The authors present the rather dubious argument that the history of Camp R demonstrates that the British were guilty of deceit and anti-Semitism. The British were deceitful in that they told the Canadians that they would be receiving POWs when in fact they sent them civilians who had been detained as enemy aliens. They were anti-Semitic in that they included in the group 78 Jews who had fled to Britain in order to escape persecution by the Third Reich. The British appear to have believed that once the Germans invaded England, the Jews would rally to the German cause because their German nationality would mean more to them than their political differences with the Nazis. In the words of one British government memo: that "ancestral blood lines would be stronger than political convictions." (p 21.) The facts make a strong case for incompetence and a lack of candour on the part of the British. However, the authors harp continually on their accusations of anti-Semitism and lying.
There were in fact no prisoners of war (POWS) among the internees detained at Camp R. The largest group (roughly 800) was composed of merchant seamen. In this group, there were approximately 80 members of the radical socialist ISU (International Seamen's Union) who like the Jews were strongly anti-Nazi. The most vociferous Nazis were from the former German South-West Africa (Deutsch-Südwestafrika) which is currently Nambia but which at the time that WWII started was part of the British Empire.
The Canadian soldiers who had been expected German parachutists were shocked and disappointed by the lack of military bearing of the internees. What was particularly frustrating was the internees had never been drilled and could not march in formation.
The internees arrived in July 1940. By September, the camp officers realized that they were detaining only civilians. By January 1941, the Jewish Internees had been relocated to a refugee camp in Montreal. In October 1941, the camp was closed because of problems relating primarily to the physical condition of the facility.
Life in Camp R was quite agreeable. The Red Cross conducted three inspections and determined that during the period that Camp R operated, the internees gained on average 20 lbs (slightly less than 10 kilograms) during their stay at the camp. The internees were allowed to swim in Lake Superior and skates were provided in the winter.
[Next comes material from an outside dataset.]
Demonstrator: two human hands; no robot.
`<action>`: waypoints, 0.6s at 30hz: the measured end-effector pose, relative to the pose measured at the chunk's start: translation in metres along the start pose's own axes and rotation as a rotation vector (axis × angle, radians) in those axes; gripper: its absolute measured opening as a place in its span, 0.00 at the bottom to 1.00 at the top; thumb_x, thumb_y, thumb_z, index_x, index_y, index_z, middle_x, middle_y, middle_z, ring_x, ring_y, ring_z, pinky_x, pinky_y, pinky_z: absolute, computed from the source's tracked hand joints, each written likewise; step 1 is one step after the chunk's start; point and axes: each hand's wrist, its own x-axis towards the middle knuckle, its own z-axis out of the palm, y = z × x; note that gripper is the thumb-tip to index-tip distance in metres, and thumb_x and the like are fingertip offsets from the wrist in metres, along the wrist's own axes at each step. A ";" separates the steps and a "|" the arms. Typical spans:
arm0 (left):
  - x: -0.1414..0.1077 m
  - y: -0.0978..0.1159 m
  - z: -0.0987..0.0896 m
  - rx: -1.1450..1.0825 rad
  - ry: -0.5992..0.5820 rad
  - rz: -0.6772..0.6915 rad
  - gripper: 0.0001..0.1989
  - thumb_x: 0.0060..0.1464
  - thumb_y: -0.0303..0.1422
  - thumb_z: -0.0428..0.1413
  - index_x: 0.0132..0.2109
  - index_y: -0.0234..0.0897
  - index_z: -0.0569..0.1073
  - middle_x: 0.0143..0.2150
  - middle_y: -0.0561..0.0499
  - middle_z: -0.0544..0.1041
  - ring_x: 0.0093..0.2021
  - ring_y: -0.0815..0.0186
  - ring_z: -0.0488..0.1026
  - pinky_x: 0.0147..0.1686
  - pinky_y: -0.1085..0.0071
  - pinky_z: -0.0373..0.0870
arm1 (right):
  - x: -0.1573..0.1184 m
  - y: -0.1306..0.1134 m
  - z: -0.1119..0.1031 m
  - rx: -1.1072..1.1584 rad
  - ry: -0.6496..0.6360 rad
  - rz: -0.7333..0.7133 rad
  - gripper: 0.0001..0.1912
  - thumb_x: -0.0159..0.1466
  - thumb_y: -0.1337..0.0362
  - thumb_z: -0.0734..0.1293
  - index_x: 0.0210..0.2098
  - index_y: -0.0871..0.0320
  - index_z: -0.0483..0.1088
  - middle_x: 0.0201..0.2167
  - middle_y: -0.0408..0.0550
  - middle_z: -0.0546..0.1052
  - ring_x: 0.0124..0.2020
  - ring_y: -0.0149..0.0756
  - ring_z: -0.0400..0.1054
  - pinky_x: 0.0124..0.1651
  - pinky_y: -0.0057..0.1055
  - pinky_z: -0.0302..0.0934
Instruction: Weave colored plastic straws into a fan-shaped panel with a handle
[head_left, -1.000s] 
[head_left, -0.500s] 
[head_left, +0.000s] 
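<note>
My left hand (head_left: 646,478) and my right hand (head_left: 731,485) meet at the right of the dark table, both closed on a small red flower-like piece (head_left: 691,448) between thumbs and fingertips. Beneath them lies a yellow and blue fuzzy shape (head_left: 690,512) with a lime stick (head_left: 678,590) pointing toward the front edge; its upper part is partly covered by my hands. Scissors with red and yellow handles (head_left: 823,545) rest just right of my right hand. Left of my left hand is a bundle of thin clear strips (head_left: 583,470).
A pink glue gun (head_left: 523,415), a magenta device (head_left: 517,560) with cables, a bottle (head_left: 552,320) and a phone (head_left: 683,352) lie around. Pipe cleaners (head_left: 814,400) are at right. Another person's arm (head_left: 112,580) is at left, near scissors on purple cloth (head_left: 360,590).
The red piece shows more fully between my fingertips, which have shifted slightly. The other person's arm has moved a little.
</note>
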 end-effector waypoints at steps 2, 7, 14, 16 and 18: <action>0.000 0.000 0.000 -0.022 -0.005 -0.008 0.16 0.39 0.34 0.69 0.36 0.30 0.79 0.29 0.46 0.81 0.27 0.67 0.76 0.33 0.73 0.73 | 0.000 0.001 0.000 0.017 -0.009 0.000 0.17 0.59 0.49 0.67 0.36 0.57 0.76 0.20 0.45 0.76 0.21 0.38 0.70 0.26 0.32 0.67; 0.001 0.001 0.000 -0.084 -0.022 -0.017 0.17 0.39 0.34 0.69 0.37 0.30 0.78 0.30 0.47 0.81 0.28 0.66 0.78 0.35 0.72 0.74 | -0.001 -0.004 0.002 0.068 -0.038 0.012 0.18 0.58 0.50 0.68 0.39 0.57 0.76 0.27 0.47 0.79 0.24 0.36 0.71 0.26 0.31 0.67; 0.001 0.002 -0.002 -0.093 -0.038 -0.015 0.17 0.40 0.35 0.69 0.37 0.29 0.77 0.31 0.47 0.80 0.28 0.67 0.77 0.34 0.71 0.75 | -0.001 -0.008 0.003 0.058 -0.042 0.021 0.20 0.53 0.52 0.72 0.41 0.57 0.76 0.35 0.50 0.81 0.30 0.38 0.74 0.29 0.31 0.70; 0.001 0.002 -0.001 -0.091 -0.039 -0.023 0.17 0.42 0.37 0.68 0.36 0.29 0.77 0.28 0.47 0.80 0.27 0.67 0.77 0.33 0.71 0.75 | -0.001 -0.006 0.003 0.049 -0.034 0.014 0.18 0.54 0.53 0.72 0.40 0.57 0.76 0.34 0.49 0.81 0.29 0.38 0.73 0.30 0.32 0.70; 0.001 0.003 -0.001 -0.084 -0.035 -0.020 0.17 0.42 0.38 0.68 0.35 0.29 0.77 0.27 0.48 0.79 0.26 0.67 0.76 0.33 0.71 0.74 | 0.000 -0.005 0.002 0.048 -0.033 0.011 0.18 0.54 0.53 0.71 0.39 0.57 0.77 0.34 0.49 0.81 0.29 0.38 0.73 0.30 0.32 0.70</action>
"The Little Third Reich on Lake Superior" is beautifully illustrated and contains many amusing anecdotes. Its thesis that the British were Anti-Semitic and deceitful towards the Canadians is loopy at best. It fails utterly to place Camp R within the broader context of the internment of POWs or treatment of refugees in the British empire during WWII. The book fails as a case study of Canadian's camps internment because Camp R was in operation for only a small portion of the time that Canada operated camps. "The Little Third Reich on Lake Superior" is simply local history. Three university professors managed to produce a book that would be scarcely defensible as a Master's thesis. -
It may seem a stretch to believe that an intriguing statement was all it took to launch the late Ernest Zimmermann, then a history professor at Lakehead University, into countless hours of research and investigation that eventually led to the publishing of The Little Third Reich on Lake Superior, but that’s the story, as he told it. As it turns out, his students’ assertion that there was a prisoner of war camp in Red Rock during the Second World War wasn’t horribly far off the mark. The internment camp at Red Rock, Camp R, did, in fact, exist, but it never housed any captured soldiers.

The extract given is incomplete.